Problem to solve
Write out the full listing exactly as it appears below.

Available data
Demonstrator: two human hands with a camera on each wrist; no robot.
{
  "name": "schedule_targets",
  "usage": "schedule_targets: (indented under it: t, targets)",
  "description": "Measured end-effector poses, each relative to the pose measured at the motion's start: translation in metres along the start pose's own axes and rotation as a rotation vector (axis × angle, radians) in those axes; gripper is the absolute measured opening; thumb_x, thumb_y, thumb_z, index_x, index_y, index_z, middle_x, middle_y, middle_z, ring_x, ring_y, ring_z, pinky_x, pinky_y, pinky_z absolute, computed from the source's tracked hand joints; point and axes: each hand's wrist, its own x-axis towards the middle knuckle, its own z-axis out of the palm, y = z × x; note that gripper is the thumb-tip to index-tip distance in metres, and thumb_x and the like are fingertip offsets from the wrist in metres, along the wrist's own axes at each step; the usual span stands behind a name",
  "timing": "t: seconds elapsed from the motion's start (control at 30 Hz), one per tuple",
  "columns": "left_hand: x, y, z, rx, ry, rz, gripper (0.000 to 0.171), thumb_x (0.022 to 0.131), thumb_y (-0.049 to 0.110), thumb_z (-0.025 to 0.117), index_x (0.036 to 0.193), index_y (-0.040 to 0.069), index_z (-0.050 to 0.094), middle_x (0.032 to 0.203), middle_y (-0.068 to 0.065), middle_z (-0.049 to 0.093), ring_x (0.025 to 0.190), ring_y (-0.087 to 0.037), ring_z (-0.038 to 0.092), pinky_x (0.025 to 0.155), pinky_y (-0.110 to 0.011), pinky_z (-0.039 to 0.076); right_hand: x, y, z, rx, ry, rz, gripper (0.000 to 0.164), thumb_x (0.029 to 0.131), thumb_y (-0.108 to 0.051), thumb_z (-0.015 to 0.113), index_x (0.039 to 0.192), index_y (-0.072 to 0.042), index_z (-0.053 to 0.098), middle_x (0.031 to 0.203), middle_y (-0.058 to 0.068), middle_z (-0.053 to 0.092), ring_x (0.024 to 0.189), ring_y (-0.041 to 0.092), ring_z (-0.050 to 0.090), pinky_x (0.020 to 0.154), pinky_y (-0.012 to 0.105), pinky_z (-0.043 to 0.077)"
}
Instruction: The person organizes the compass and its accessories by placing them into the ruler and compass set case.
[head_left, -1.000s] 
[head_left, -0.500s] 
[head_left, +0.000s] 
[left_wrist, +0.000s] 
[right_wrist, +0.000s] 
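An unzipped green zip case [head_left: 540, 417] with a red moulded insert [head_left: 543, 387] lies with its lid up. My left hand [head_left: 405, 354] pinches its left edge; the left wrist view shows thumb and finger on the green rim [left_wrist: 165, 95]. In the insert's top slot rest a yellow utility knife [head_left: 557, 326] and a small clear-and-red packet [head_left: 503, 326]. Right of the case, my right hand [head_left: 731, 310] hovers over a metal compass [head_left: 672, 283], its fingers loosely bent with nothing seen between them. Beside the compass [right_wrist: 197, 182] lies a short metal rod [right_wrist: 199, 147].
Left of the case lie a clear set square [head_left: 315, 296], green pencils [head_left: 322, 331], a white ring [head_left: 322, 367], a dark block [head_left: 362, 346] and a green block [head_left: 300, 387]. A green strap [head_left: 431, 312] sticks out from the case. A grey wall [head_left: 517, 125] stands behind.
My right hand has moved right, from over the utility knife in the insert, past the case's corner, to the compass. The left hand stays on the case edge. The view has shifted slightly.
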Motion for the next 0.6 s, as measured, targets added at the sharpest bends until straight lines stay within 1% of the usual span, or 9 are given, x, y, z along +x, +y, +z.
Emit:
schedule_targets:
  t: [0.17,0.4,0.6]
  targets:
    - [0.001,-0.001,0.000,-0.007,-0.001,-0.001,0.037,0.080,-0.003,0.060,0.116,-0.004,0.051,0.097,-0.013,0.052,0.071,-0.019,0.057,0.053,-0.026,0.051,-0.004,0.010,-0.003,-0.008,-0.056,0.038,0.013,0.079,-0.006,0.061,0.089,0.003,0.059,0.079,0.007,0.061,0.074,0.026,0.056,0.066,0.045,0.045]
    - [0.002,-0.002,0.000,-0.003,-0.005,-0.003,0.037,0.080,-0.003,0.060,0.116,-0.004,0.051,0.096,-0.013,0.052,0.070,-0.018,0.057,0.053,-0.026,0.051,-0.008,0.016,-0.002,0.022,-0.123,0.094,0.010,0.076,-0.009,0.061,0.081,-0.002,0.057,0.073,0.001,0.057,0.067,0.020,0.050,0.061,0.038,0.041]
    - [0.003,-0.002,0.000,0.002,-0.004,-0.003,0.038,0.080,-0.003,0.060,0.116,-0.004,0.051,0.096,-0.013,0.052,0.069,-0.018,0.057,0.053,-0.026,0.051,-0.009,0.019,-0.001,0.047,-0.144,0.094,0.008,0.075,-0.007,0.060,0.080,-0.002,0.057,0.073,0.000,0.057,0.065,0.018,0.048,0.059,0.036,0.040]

Answer below
Demonstrator: two human hands with a camera on each wrist; no robot.
{
  "name": "schedule_targets",
  "usage": "schedule_targets: (indented under it: t, targets)",
  "description": "Measured end-effector poses, each relative to the pose measured at the motion's start: translation in metres along the start pose's own axes and rotation as a rotation vector (axis × angle, radians) in those axes; gripper is the absolute measured opening; thumb_x, thumb_y, thumb_z, index_x, index_y, index_z, middle_x, middle_y, middle_z, ring_x, ring_y, ring_z, pinky_x, pinky_y, pinky_z absolute, computed from the source's tracked hand joints; point and axes: each hand's wrist, its own x-axis towards the middle knuckle, its own z-axis out of the palm, y = z × x; note that gripper is the thumb-tip to index-tip distance in metres, and thumb_x and the like are fingertip offsets from the wrist in metres, along the wrist's own axes at each step; the usual span stands behind a name",
  "timing": "t: seconds elapsed from the motion's start (control at 30 Hz), one per tuple",
  "columns": "left_hand: x, y, z, rx, ry, rz, gripper (0.000 to 0.171), thumb_x (0.022 to 0.131), thumb_y (-0.049 to 0.110), thumb_z (-0.025 to 0.117), index_x (0.036 to 0.193), index_y (-0.040 to 0.069), index_z (-0.050 to 0.094), middle_x (0.032 to 0.203), middle_y (-0.068 to 0.065), middle_z (-0.049 to 0.093), ring_x (0.025 to 0.190), ring_y (-0.087 to 0.037), ring_z (-0.038 to 0.092), pinky_x (0.025 to 0.155), pinky_y (-0.110 to 0.011), pinky_z (-0.039 to 0.076); right_hand: x, y, z, rx, ry, rz, gripper (0.000 to 0.164), thumb_x (0.029 to 0.131), thumb_y (-0.108 to 0.051), thumb_z (-0.015 to 0.113), index_x (0.039 to 0.192), index_y (-0.072 to 0.042), index_z (-0.053 to 0.098), middle_x (0.031 to 0.203), middle_y (-0.058 to 0.068), middle_z (-0.053 to 0.092), ring_x (0.024 to 0.189), ring_y (-0.041 to 0.092), ring_z (-0.050 to 0.090), pinky_x (0.020 to 0.154), pinky_y (-0.012 to 0.105), pinky_z (-0.043 to 0.077)"
}
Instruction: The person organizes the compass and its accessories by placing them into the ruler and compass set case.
[head_left, -1.000s] 
[head_left, -0.500s] 
[head_left, +0.000s] 
[left_wrist, +0.000s] 
[right_wrist, +0.000s] 
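An unzipped green zip case [head_left: 540, 417] with a red moulded insert [head_left: 543, 387] lies with its lid up. My left hand [head_left: 405, 354] pinches its left edge; the left wrist view shows thumb and finger on the green rim [left_wrist: 165, 95]. In the insert's top slot rest a yellow utility knife [head_left: 557, 326] and a small clear-and-red packet [head_left: 503, 326]. Right of the case, my right hand [head_left: 731, 310] hovers over a metal compass [head_left: 672, 283], its fingers loosely bent with nothing seen between them. Beside the compass [right_wrist: 197, 182] lies a short metal rod [right_wrist: 199, 147].
Left of the case lie a clear set square [head_left: 315, 296], green pencils [head_left: 322, 331], a white ring [head_left: 322, 367], a dark block [head_left: 362, 346] and a green block [head_left: 300, 387]. A green strap [head_left: 431, 312] sticks out from the case. A grey wall [head_left: 517, 125] stands behind.
My right hand has moved right, from over the utility knife in the insert, past the case's corner, to the compass. The left hand stays on the case edge. The view has shifted slightly.
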Motion for the next 0.6 s, as measured, targets added at the sharpest bends until straight lines stay within 1% of the usual span, or 9 are given, x, y, z along +x, +y, +z.
Emit:
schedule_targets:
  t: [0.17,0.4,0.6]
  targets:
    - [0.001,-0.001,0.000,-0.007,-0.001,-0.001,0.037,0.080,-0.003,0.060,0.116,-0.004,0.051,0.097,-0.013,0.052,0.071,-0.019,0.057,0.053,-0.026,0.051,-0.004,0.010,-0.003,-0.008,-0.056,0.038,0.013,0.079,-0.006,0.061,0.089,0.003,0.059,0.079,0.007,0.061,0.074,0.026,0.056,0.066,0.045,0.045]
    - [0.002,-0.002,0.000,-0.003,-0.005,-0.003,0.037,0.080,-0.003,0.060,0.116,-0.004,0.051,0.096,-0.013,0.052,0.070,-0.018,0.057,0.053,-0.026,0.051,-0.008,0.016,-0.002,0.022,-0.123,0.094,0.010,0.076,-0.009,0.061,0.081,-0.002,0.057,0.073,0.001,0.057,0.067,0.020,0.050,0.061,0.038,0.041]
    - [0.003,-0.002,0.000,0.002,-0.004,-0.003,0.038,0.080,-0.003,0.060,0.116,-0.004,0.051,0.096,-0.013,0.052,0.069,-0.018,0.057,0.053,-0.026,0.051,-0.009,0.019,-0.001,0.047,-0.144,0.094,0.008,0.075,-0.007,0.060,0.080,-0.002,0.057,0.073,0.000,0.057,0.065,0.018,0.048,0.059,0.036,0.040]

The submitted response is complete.